#### PROVIDED DATA ####

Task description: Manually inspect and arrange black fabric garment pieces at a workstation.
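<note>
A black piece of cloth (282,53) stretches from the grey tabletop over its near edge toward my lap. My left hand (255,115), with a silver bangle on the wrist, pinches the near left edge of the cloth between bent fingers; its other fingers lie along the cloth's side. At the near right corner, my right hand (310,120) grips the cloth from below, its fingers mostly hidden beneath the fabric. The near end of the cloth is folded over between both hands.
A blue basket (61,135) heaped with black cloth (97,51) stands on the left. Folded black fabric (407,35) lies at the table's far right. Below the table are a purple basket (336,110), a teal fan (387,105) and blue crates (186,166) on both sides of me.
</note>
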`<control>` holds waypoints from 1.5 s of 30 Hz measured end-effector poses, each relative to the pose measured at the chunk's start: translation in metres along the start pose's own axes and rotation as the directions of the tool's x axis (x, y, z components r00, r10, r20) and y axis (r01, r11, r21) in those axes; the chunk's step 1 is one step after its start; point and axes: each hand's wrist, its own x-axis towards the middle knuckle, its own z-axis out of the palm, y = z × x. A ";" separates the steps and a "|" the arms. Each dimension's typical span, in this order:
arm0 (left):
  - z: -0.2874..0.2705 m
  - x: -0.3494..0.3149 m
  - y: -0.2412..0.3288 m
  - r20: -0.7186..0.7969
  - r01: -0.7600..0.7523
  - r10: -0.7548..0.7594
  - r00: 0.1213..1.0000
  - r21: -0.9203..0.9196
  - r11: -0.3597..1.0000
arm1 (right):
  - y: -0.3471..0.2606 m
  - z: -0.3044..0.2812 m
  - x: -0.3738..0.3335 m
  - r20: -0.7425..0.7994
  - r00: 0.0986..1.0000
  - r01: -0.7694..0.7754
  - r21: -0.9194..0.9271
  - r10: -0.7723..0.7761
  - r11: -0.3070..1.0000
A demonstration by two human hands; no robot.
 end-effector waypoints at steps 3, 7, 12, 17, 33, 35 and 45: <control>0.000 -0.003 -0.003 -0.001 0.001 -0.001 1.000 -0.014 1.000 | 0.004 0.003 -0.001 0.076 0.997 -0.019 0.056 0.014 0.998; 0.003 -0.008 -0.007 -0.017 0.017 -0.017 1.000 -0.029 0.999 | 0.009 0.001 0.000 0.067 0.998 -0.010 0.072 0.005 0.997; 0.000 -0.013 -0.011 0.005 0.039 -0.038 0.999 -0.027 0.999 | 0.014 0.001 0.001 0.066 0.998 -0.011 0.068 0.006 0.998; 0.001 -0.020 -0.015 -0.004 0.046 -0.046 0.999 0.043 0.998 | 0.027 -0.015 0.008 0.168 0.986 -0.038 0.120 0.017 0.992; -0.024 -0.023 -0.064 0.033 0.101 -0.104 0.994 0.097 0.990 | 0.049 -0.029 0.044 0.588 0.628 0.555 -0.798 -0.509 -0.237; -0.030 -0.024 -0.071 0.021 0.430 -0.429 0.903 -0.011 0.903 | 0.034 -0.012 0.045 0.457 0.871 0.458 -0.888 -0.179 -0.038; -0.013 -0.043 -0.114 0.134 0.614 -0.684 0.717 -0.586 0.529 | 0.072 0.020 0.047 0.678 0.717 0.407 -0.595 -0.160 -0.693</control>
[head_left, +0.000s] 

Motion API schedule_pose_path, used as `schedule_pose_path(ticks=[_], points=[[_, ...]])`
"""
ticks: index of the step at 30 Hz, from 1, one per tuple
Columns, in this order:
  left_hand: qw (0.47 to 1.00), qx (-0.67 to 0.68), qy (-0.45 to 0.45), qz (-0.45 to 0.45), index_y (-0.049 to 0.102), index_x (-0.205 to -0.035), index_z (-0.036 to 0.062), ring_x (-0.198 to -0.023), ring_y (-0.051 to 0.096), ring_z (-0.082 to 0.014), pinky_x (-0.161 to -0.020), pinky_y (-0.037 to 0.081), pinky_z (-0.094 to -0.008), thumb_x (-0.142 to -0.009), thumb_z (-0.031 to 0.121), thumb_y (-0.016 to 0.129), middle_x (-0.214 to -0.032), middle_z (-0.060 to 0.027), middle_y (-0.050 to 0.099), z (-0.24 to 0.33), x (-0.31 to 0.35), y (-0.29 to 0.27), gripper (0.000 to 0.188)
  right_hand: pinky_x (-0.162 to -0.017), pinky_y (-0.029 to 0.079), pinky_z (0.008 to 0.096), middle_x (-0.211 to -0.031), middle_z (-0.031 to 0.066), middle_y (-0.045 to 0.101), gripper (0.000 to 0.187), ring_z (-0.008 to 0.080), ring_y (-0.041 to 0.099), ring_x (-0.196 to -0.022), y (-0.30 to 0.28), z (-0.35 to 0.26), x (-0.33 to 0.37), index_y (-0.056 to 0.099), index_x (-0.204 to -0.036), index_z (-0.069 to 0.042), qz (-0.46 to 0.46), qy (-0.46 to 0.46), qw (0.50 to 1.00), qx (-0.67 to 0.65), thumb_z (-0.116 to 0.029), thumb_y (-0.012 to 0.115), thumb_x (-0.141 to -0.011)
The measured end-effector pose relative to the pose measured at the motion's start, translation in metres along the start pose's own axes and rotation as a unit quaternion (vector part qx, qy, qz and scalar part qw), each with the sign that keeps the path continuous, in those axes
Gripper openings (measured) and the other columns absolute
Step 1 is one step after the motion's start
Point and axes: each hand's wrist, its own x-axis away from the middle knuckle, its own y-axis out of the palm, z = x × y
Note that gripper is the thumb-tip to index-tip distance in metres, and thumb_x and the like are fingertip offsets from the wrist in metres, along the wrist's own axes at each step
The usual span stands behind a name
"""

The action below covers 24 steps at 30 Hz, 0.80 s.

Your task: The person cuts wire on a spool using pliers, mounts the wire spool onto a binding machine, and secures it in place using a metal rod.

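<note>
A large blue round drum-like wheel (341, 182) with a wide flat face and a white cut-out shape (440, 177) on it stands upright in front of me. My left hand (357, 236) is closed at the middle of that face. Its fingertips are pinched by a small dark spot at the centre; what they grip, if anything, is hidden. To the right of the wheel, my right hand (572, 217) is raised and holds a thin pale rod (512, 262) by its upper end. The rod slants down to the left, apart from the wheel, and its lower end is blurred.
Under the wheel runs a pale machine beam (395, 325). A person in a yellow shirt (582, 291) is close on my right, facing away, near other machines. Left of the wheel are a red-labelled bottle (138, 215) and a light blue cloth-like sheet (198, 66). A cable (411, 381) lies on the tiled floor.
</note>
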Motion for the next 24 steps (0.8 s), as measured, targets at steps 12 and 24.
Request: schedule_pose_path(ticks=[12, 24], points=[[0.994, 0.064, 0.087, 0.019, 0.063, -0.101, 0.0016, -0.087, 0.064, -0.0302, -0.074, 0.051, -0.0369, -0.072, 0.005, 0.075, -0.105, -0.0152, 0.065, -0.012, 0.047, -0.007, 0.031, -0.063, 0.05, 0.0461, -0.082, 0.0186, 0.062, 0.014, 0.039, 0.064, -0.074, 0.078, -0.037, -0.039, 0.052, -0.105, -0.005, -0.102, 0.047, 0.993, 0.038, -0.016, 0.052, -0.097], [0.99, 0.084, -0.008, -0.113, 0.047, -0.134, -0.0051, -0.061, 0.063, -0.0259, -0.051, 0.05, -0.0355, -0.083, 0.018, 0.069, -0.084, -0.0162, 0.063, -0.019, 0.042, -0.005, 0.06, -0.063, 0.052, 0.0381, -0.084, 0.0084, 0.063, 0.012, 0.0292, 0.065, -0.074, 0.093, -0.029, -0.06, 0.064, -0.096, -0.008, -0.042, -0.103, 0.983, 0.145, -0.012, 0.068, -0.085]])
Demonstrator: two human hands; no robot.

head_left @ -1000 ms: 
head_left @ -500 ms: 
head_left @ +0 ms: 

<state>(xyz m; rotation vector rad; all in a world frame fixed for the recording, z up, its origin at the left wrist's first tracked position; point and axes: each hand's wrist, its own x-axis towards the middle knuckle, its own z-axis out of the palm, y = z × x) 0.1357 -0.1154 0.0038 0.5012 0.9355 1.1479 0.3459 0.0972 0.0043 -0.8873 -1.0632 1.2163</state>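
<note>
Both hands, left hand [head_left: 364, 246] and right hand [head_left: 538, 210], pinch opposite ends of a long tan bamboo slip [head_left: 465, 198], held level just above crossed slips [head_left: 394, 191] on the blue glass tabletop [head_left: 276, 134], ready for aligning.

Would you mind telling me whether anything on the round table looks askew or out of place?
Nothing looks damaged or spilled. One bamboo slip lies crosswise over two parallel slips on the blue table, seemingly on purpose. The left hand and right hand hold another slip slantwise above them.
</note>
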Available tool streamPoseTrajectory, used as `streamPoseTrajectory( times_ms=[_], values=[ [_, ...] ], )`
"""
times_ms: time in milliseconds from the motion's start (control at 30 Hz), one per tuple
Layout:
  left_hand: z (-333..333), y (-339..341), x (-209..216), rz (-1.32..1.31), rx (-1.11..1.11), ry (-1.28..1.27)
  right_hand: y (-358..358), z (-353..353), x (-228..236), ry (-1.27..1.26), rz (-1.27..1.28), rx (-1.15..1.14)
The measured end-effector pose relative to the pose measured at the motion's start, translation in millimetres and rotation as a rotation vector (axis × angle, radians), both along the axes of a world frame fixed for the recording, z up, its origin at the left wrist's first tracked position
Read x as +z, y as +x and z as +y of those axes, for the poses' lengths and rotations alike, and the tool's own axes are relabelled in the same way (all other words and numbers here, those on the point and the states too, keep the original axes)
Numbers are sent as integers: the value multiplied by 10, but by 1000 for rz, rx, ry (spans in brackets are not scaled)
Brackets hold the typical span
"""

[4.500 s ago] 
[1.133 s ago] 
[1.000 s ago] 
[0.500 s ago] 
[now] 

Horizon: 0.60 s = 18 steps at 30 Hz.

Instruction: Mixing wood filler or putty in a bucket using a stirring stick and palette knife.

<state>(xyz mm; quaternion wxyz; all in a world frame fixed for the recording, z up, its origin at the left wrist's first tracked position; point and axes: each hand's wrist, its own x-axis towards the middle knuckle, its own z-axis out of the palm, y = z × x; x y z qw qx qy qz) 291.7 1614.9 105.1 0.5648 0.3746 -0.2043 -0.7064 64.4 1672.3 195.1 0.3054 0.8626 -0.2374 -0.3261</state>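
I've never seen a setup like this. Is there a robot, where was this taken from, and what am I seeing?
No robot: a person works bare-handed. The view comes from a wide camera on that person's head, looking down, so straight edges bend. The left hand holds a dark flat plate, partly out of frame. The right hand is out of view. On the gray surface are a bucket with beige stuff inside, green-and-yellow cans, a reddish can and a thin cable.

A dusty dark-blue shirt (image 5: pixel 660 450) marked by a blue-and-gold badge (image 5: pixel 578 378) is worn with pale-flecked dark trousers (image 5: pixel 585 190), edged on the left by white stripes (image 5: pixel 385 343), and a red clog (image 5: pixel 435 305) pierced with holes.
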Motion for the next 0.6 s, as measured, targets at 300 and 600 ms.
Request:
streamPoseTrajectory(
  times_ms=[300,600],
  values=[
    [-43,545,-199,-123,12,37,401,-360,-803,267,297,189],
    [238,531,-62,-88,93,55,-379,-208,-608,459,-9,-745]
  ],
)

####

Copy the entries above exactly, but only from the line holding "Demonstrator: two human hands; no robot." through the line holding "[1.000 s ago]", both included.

**OUTPUT BELOW:**
Demonstrator: two human hands; no robot.

head_left @ -1000 ms: 
head_left @ -500 ms: 
head_left @ +0 ms: 

<state>(xyz m; rotation vector rad; all in a world frame fixed for the recording, z up, its origin at the left wrist's first tracked position; point and axes: each hand's wrist, its own x-axis towards the middle knuckle, its own z-axis out of the palm, y = z × x) 0.1357 -0.1154 0.0038 0.5012 0.9355 1.1479 0.3459 0.0972 0.0043 -0.8873 -1.0632 1.2163</state>
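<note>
Both hands, left hand [head_left: 364, 246] and right hand [head_left: 538, 210], pinch opposite ends of a long tan bamboo slip [head_left: 465, 198], held level just above crossed slips [head_left: 394, 191] on the blue glass tabletop [head_left: 276, 134], ready for aligning.

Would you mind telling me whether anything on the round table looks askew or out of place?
Nothing looks damaged or spilled. One bamboo slip lies crosswise over two parallel slips on the blue table, seemingly on purpose. The left hand and right hand hold another slip slantwise above them.
</note>
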Available tool streamPoseTrajectory, used as `streamPoseTrajectory( times_ms=[_], values=[ [_, ...] ], )`
"""
times_ms: time in milliseconds from the motion's start (control at 30 Hz), one per tuple
Layout:
  left_hand: z (-333..333), y (-339..341), x (-209..216), rz (-1.32..1.31), rx (-1.11..1.11), ry (-1.28..1.27)
  right_hand: y (-358..358), z (-353..353), x (-228..236), ry (-1.27..1.26), rz (-1.27..1.28), rx (-1.15..1.14)
The measured end-effector pose relative to the pose measured at the motion's start, translation in millimetres and rotation as a rotation vector (axis × angle, radians), both along the axes of a world frame fixed for the recording, z up, its origin at the left wrist's first tracked position
Read x as +z, y as +x and z as +y of those axes, for the poses' lengths and rotations alike, and the tool's own axes are relabelled in the same way (all other words and numbers here, those on the point and the states too, keep the original axes)
Numbers are sent as integers: the value multiplied by 10, but by 1000 for rz, rx, ry (spans in brackets are not scaled)
Brackets hold the typical span
"""

[4.500 s ago] 
[1.133 s ago] 
[1.000 s ago] 

The response is finished, and the exercise is complete.